Dating app Bumble jumps in debut after $2.15-billion IPO
Bumble Inc., the dating app that allows only women to make the first move, climbed 64% in its trading debut after its initial public offering was expanded to raise $2.15 billion.
The company’s shares opened trading at $76 in New York on Thursday. The stock, which rose as much as 85% from the offer price, closed at $70.31, valuing Bumble at about $14 billion, including debt, according to Bloomberg calculations.
Chief Executive Whitney Wolfe Herd, who at 31 is the youngest female CEO to take a large company public in the U.S., said in an interview Thursday she was grateful for other women having paved the way before her. She said Bumble would use the proceeds from the IPO to pay down debt and potentially pursue acquisitions.
“We’re very focused on aggressive international growth,” Wolfe Herd said.
Bumble sold 50 million shares for $43 each Wednesday after marketing 45 million shares for $37 to $39 apiece. That target had been raised earlier from 34.5 million shares at $28 to $30.
When asked about the first-day share jump, Wolfe Herd said she was comfortable with the pricing and was focused on the long term.
“You are signing up for our very long road ahead of us to try and make relationships healthier and more equitable and to build a brand that resonates not just with women but makes connections better for everyone,” she said.
The Bumble app was started in 2014 by Wolfe Herd, who previously co-founded the dating app Tinder.
The private equity firm Blackstone Group Inc. took a majority stake in Bumble’s parent company in 2019, in a transaction that valued it at $3 billion. Other investors include venture capital firms Accel, Greycroft and Bessemer Venture Partners.
Sarah Kunst, a Cleo Capital managing director who has advised Bumble on investing in other women-led start-ups, credits Wolfe Herd with having a vision for the brand and inspiring customers.
“The world has sort of caught up in the last few years to ‘of course women can do this,’” said Kunst, noting that Bumble also showed that a multibillion-dollar technology business could be built from Austin, Texas, instead of Silicon Valley.
“This company broke a bunch of norms,” Kunst said.
For the nine months that ended Sept. 30, Bumble had a pro forma net loss of $28 million attributable to owners and shareholders on revenue of $413 million, according to its filings.

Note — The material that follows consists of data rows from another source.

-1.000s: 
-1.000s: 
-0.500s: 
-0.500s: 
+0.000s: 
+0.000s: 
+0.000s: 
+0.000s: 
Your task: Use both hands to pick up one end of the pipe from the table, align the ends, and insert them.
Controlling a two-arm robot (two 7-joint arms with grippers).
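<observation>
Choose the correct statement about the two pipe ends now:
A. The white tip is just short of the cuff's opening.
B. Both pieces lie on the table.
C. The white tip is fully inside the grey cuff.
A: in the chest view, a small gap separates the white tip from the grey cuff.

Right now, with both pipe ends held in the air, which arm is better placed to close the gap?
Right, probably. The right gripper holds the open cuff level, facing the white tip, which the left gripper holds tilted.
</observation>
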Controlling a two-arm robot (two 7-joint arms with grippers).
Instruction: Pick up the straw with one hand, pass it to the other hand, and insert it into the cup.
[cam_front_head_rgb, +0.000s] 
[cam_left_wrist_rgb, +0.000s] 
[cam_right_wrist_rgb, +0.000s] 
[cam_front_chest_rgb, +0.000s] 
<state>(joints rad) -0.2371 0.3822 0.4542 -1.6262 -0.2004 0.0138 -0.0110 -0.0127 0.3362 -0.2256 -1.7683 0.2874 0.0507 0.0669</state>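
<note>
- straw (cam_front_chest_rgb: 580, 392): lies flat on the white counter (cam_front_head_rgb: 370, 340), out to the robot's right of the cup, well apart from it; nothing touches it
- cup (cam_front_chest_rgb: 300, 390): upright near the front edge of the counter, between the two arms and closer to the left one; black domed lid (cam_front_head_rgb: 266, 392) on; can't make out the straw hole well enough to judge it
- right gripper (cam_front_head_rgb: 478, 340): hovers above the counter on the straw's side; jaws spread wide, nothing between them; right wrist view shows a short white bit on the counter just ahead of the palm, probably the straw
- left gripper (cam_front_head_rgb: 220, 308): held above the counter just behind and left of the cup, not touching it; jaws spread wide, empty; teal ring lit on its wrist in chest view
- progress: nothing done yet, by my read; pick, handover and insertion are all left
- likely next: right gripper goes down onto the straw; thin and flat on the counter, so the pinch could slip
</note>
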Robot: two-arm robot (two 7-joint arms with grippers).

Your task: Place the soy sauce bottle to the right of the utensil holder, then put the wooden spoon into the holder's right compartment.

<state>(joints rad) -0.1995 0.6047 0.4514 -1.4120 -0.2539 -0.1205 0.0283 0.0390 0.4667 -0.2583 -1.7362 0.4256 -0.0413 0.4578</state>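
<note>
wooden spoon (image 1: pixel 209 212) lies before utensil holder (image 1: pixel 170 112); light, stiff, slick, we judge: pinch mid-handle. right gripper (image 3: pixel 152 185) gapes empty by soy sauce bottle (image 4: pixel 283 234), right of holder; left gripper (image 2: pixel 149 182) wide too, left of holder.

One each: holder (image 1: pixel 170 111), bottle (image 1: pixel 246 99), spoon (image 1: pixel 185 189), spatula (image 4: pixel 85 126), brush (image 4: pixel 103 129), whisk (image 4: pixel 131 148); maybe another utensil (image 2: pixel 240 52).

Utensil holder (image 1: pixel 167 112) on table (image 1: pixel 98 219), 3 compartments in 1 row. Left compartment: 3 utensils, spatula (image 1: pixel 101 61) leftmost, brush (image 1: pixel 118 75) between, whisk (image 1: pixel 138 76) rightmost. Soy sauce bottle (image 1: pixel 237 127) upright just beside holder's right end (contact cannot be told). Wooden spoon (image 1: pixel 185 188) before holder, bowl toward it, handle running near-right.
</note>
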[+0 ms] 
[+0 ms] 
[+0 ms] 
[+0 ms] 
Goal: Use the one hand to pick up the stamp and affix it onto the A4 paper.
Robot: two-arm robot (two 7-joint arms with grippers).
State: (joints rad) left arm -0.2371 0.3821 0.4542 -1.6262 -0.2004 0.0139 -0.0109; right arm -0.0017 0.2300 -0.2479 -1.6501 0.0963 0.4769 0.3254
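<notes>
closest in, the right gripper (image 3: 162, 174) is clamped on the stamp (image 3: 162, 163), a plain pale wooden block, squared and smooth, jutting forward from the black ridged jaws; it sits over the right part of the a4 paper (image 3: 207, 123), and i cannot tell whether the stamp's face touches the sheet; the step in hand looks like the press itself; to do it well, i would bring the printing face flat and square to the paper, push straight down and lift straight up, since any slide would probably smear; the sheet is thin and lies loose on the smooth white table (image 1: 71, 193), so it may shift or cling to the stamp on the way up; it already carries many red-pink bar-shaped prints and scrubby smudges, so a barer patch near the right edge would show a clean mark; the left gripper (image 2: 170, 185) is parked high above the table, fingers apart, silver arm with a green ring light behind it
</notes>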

The offering was led by Goldman Sachs Group Inc., Citigroup Inc., Morgan Stanley and JPMorgan Chase & Co. Bumble’s shares are trading on the Nasdaq Global Select Market under the symbol BMBL.
In a letter to investors, Wolfe Herd said women making the first move is a “powerful shift.”
“Archaic gender dynamics and old-fashioned traditions still ruled the dating world,” she said. “This led to all sorts of unhealthy dynamics that ultimately disempowered women and created unnecessary pressure for men.”
During the COVID-19 pandemic, Bumble has added games and other features to its app. Wolfe Herd said she believes the company is well-positioned as the world emerges from social isolation.
“This pandemic has proven that loneliness is not the way we were designed to live,” she said. “On the other end of this we feel that we’re well positioned to thrive in the sense that people have seen the true benefit of online dating. It’s unlikely to ever revert back to how it was.”